До войны жила на Кавказе и носила фамилию Шевалье. Война постучалась и всех с иностранными фамилиями попросили переселиться в Южную Сибирь. Теперь Казахстан. Стала она жить на центральной усадьбе совхоза. Работала уборщицей. Конторы и клуба. Пострелёнка своего водила с собой. Он учудил. Чем-то острым кинул куда-то и попал в лицо члену политбюро. Член стоял за кулисами. В смысле его портрет. Завклуб обнаружил дырку в лице члена. И пожалел несчастную мать. Переселил с детьми на ферму. Подальше от политбюро. Там она и прозябала в землянке. Доярила. И дочь свою тоже дояркой сделала. С пятнадцати лет. Вместе доили одну группу коров. Записывали на Катю. И получила Катя орден ленина! И ладони больше моих в два раза. Лопаты, а не руки!
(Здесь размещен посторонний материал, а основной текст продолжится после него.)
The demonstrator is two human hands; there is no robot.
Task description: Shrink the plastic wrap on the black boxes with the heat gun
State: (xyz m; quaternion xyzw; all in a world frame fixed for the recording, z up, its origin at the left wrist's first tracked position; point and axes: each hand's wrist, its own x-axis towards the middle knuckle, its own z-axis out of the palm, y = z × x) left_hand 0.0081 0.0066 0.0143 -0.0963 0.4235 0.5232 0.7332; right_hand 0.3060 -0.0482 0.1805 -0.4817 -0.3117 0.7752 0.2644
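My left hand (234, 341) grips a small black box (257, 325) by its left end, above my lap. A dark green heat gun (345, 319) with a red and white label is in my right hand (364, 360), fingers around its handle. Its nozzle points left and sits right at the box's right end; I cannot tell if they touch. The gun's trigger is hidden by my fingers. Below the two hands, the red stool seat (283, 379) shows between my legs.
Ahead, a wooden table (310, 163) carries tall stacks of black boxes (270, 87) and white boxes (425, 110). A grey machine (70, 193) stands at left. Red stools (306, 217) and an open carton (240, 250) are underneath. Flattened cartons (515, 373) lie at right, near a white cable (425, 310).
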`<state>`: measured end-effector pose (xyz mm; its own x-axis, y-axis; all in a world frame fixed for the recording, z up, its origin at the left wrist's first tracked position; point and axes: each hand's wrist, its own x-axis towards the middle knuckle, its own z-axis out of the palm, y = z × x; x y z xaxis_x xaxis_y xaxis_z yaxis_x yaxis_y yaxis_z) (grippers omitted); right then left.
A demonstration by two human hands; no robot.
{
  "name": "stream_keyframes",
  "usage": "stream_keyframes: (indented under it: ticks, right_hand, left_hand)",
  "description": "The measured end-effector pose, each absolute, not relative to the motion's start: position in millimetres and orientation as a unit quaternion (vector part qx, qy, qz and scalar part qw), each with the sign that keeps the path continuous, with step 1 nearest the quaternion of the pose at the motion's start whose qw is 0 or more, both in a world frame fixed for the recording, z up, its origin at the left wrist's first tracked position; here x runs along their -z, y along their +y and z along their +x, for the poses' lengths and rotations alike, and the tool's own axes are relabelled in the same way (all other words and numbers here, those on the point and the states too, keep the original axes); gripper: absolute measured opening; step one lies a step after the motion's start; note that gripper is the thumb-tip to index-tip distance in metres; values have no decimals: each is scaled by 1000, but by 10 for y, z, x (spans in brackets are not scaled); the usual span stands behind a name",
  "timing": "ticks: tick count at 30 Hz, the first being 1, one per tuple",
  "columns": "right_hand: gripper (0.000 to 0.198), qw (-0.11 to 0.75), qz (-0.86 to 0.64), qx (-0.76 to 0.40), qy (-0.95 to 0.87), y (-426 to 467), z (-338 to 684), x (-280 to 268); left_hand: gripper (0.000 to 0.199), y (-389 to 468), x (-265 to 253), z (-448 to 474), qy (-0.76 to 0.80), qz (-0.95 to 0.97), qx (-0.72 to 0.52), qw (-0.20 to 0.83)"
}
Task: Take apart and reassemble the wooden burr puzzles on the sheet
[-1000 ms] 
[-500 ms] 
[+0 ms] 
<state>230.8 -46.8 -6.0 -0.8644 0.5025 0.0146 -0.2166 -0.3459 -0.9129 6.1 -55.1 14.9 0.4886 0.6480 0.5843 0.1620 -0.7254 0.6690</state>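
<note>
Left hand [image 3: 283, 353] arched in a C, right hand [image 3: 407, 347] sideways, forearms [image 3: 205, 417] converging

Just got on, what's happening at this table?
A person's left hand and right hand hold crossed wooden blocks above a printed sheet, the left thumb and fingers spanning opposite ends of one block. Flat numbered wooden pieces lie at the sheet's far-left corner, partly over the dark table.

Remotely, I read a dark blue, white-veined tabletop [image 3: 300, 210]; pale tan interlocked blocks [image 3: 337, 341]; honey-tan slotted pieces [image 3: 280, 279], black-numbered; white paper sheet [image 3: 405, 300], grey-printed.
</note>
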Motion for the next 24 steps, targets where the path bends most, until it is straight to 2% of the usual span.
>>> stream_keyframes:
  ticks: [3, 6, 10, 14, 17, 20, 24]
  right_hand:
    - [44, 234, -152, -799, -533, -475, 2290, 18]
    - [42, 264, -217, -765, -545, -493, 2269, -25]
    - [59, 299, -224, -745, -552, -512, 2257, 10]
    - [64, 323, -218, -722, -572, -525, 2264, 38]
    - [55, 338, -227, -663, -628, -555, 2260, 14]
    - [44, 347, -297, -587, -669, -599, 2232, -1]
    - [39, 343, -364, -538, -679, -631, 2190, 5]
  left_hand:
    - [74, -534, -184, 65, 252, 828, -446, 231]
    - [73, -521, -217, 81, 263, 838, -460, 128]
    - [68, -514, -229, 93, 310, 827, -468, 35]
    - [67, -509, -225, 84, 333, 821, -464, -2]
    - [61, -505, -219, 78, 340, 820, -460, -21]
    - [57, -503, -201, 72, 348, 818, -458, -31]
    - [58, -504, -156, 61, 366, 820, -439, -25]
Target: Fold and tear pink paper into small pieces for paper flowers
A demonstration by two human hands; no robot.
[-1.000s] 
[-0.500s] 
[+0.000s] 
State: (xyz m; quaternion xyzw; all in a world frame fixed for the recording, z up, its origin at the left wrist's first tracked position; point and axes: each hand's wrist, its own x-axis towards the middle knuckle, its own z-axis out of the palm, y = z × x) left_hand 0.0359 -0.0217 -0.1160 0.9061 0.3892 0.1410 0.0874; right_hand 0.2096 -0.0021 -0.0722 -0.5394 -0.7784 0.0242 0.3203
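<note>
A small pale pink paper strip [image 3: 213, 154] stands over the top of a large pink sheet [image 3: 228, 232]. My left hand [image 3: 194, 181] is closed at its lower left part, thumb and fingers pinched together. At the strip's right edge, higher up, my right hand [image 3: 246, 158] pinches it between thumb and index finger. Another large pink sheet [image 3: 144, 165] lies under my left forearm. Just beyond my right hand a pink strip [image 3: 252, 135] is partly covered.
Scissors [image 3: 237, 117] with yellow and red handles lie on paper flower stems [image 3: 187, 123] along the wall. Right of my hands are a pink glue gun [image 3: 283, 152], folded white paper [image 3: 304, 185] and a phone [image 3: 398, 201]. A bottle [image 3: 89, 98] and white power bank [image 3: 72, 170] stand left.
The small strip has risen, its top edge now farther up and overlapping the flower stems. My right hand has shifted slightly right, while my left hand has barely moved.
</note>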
Сынок её, преступник политический, вырос и стал знатным трактористом. По фамилии Доценко. Мама ухитрилась дать непреследуемую фамилию. Богатырь вырос! «Беларусь» за колесо мог приподнять. Но по нездоровью в сорок лет переквалифицировался в часовщики. Руки – лопаты, мизинец как мой большой!
А Катя перебралась в Цурюпу на ПМК. Бетонщицей. Дом у Натальи Семёновны пятистенный, и во второй половине она и жила. С мужем. Муж печник и выпивоха. К тому же деревенский хулиган. Ездил по деревням окрестным и ладил печки. В Успенке у хозяйки жил и клал печи многим соседям. У одних унёс гуся. Получил порицание и запись в личное дело. Потом в Таволжанке у кого-то исчезли пять рублей из кошелька. Появилась вторая запись в «участке». А после того из Маралдов очередная хозяйка принесла в суд заявление о том что тов. Имярек взял у неё часики дамские для ремонта и не вернул взад. А на ремонт деньги взял! Итого 18 руб. 32 коп. Чек приложила.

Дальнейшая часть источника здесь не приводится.